Copy, from the material below, every line in which the word "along" can be found.

Segment Start: Given data

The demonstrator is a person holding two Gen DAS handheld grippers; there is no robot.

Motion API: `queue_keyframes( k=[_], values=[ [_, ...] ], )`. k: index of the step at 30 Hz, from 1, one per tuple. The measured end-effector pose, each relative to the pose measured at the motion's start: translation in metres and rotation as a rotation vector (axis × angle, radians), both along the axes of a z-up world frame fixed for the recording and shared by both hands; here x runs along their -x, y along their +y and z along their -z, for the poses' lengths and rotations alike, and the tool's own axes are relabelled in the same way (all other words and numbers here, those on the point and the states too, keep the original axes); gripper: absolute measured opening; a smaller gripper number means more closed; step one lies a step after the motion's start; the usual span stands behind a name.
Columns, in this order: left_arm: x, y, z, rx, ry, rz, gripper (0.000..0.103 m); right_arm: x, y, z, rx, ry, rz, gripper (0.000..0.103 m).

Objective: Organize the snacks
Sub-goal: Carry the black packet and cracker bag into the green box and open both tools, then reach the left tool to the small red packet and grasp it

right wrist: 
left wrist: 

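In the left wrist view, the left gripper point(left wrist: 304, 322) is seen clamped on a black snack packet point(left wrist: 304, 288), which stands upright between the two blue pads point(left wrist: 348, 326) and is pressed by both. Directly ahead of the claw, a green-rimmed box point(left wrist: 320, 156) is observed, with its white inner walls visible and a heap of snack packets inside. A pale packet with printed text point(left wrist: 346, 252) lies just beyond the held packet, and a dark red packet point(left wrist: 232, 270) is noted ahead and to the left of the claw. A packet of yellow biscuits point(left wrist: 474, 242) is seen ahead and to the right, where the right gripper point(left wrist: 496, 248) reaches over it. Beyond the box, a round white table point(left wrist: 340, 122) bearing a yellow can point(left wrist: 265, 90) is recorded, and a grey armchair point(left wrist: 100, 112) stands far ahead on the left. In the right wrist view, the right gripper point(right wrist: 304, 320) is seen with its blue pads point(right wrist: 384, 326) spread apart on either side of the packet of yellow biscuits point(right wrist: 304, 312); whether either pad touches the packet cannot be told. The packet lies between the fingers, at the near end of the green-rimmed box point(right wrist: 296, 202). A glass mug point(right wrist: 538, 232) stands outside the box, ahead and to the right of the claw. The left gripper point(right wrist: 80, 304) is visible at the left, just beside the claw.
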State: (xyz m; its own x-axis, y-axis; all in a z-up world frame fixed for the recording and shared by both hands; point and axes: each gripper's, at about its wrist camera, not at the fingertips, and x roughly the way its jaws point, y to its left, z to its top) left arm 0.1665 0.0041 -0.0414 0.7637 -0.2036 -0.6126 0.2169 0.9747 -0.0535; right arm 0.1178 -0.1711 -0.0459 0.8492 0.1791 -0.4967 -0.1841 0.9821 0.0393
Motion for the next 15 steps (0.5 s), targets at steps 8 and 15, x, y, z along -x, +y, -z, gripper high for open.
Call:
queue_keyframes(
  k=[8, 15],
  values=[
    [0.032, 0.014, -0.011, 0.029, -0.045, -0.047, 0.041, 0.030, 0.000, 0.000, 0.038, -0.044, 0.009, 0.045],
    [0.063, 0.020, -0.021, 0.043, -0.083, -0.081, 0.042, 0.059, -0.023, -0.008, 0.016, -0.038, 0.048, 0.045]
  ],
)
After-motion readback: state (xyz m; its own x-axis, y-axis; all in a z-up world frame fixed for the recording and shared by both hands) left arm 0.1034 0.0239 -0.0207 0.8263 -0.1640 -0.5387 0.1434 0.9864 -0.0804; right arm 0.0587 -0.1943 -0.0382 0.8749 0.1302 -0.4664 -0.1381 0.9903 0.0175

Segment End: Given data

→ Response below:
Motion API: `queue_keyframes( k=[_], values=[ [_, ...] ], )`. k: index of the step at 30 Hz, from 1, one per tuple. The measured end-effector pose, each relative to the pose measured at the motion's start: translation in metres and rotation as a rotation vector (axis × angle, radians), both along the axes of a z-up world frame fixed for the recording and shared by both hands; here x runs along their -x, y along their +y and z along their -z, for the poses' lengths and rotations alike, and the tool's own axes are relabelled in the same way (all other words and numbers here, those on the point and the states too, keep the original axes); gripper: absolute measured opening; a smaller gripper number means more closed; step one lies a step after the motion's start; the usual span stands behind a name.
Motion for the next 15 steps (0.5 s), targets at steps 8 and 15, x, y, z along -x, +y, -z, gripper high for open.

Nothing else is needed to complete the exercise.